サブ職設定のクエストついでで回っていた不帰の森の湖ダンジョンをRTAよろしくダッシュ攻略。
これを経験値稼ぎと複数のサブ職のためなのか二度やって、数人のNPCに話しかけて合流。
これ以降即死城しかやってないので、ダンジョンは二つしか知らない変な初心者の出来上がりである。
そして、少しやり方を解説したこともあった気がする。
デバフが入場とともに全員強制的にかかり、解除のためのキーアイテムが必要。
ただし限られた数で配分を決めなくてはならず、デバフ全解除すれば次へは進めず、ただ進むだけではアイテム入手のフラグに回せず旨味がない。
そのため、デバフすべて被ったままの要員は強さに関係ないので初心者枠に。
私はキーの提供とステには関わらない固定回復のポーション係として雑務をする。
火力や最低限の回復を、フルメンバー全力でなくても確保できるなら、そういうやり方ができるのだ。
そして、その数日で、ずっとお味噌なのは自覚していた私。
彼らにとっては、私がどう成長するかには興味はなかったろう。
ポーションをうまく投げられると楽になるから、そこを徹底してくれればうれしくはあるが、勢力が欲しいから連れまわしている穂家では確実にない…。
そこを、知らない私。
そこで勘違いをした哀れな私。
きっと、アルケミストくらいが望まれる発展形だったかもしれない。
わたしはそこで、ダメージがえらいことになってるのを見て、皆を守れればもっと役に立つのではないかと。
いや今思うと、どう見ても火力だろって話だが。
そう思い、スキル成長でポーション効果のアイテムマスタリーなどを上げず、可能になった二次職につぎ込む。

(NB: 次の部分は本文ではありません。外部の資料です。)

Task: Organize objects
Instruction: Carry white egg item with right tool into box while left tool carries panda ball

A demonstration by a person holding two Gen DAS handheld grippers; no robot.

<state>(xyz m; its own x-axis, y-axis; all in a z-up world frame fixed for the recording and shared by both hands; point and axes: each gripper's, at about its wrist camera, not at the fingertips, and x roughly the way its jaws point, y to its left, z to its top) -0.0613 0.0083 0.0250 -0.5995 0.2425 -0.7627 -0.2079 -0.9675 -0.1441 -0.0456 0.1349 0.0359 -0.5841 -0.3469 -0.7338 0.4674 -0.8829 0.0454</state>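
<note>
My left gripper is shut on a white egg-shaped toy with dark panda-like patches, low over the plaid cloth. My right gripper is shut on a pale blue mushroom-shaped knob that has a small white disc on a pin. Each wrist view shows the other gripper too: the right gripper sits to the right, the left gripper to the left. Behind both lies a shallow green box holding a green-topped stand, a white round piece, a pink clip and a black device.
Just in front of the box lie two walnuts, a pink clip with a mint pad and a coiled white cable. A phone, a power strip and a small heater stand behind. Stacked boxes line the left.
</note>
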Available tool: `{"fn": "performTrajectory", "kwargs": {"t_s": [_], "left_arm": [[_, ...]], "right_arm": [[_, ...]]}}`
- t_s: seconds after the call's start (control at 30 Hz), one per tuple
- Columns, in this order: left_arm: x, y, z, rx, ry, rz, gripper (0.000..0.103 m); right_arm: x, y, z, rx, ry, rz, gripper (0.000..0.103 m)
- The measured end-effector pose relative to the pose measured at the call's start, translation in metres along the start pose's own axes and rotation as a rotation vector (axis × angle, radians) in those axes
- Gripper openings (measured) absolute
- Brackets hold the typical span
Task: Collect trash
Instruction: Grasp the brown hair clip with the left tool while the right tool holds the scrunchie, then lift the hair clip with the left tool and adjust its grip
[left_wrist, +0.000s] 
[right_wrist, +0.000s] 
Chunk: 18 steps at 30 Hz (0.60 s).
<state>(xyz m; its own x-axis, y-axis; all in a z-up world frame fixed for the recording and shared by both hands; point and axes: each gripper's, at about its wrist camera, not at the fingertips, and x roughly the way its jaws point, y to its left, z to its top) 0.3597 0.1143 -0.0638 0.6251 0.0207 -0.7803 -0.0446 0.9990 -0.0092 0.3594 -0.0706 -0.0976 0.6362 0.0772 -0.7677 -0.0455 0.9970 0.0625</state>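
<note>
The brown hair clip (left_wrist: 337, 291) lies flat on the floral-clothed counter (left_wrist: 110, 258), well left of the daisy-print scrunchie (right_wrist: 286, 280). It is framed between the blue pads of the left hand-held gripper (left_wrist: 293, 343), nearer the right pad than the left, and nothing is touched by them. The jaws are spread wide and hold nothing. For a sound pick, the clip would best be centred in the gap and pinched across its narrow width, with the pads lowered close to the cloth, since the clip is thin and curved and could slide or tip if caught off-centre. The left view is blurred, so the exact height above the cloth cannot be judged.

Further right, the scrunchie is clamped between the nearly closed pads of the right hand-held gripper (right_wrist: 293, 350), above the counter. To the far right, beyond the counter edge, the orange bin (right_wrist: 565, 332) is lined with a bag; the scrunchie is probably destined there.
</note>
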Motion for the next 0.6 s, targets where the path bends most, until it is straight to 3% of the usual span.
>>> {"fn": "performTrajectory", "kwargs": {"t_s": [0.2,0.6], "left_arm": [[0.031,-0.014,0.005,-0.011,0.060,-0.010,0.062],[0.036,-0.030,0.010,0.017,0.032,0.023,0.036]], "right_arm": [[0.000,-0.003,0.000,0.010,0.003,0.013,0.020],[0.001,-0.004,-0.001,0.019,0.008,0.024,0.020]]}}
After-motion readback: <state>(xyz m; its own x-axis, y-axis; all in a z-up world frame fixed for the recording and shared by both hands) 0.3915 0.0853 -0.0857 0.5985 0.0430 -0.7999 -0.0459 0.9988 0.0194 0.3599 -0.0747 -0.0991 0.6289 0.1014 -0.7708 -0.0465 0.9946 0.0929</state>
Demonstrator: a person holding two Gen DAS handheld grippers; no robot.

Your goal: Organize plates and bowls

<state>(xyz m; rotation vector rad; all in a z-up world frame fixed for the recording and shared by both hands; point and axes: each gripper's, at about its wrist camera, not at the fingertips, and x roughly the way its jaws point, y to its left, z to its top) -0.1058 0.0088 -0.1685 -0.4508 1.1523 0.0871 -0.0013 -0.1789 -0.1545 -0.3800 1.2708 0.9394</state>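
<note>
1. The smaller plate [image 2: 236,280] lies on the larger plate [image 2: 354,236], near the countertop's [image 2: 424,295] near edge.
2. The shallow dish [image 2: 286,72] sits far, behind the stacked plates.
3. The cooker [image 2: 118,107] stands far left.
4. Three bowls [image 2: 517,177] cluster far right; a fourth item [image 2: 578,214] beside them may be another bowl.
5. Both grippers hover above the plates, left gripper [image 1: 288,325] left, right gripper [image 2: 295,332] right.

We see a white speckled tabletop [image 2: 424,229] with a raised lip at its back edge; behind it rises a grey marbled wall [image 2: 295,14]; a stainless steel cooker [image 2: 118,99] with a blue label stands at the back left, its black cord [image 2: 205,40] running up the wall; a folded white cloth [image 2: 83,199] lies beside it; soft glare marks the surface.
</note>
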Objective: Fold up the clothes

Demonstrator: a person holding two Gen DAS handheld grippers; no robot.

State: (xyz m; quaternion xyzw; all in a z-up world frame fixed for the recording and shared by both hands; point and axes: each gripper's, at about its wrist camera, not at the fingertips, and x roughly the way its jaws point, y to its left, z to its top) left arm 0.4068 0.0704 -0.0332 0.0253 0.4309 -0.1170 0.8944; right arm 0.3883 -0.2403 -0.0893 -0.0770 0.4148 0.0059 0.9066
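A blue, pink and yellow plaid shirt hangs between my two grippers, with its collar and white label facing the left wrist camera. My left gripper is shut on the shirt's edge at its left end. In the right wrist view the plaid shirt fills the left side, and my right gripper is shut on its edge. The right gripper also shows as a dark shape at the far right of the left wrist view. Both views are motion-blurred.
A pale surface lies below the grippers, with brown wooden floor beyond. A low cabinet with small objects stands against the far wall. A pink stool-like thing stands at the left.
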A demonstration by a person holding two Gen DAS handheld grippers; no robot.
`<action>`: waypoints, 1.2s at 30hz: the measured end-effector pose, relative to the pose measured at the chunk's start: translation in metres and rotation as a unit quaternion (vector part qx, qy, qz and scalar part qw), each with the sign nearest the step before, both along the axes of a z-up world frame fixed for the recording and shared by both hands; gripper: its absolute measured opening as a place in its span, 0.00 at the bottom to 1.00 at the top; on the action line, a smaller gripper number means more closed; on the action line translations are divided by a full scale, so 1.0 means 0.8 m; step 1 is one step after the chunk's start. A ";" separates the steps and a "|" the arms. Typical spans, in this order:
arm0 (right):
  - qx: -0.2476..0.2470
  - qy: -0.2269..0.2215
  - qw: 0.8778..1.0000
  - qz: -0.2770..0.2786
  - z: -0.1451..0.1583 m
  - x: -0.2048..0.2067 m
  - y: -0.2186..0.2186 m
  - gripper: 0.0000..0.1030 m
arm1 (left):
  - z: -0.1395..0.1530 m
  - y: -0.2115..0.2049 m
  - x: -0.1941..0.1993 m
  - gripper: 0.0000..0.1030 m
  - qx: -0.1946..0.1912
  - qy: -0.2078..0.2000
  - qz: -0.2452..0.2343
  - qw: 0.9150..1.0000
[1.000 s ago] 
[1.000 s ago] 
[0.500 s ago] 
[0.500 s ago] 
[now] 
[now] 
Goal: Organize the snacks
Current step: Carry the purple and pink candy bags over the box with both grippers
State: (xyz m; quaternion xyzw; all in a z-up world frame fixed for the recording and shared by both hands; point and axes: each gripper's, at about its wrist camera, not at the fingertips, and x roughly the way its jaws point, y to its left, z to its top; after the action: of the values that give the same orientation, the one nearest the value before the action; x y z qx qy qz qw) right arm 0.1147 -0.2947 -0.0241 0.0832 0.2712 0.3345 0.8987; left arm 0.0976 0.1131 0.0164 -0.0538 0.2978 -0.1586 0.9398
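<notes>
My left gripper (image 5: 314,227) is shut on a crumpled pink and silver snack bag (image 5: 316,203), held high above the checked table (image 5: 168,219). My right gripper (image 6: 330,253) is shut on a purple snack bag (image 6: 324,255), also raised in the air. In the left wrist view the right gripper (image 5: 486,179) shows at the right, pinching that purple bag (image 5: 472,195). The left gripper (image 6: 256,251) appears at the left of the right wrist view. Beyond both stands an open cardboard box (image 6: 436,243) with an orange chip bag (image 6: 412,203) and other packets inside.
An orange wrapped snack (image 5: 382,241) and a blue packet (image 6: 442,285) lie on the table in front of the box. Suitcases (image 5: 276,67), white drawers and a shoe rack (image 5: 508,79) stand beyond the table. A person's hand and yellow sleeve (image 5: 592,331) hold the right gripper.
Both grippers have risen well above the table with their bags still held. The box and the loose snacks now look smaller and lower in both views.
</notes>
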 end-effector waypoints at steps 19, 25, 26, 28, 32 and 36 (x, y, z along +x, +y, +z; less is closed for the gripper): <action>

しばらくメイン職として使い続けることになる、ガードナイトになったのである。
狩りの終わった、ちょっとした間に。
…思えば。
あのあたり、如実にシテンとハクヤクさん、態度変わった…。
自我出しすぎたのが悪いのか。
望みもしない職を伸ばしてもう味方の戦力として使えないと思われたのか…。
ニコニコでみんなに話していた私。
さぞやむなしく見えたろうか…。
そうした時間を経て、ついに5日目くらい。
特に私には言わず、ギルドメンバーとするにはあまりに居場所がない扱いを受ける空気の私の立場に、マリア…。
つまりチカちゃんが「あいつ抜けるってよ」に近い決断をした、わけだ。
雑談しながら二人で会話する間に、ちょっと設定してほしいことがあるんだと言われ。
長い警告を何度も知らずに解除してPK可能設定を変更し。
さっくりと…やられ、追い出されるような形に。
そこでみんなフレンドリスト解除済ませてるんだから、みんな思い入れはなかったんだろうな。
シテンさん、ノーニさん、テーシアちゃん、オオイさん、ハクヤクさん、太刀さん。
私としては、今でもそれなりに見たくもないという相手じゃないのだ。
仲間として一緒になれるなら、今でも心強い。
会ってさらりと殺していったノーニさんは、ちょっと謝るくらいはしてほしいかな…。
思い出すと、それでも悪いもんじゃなかった。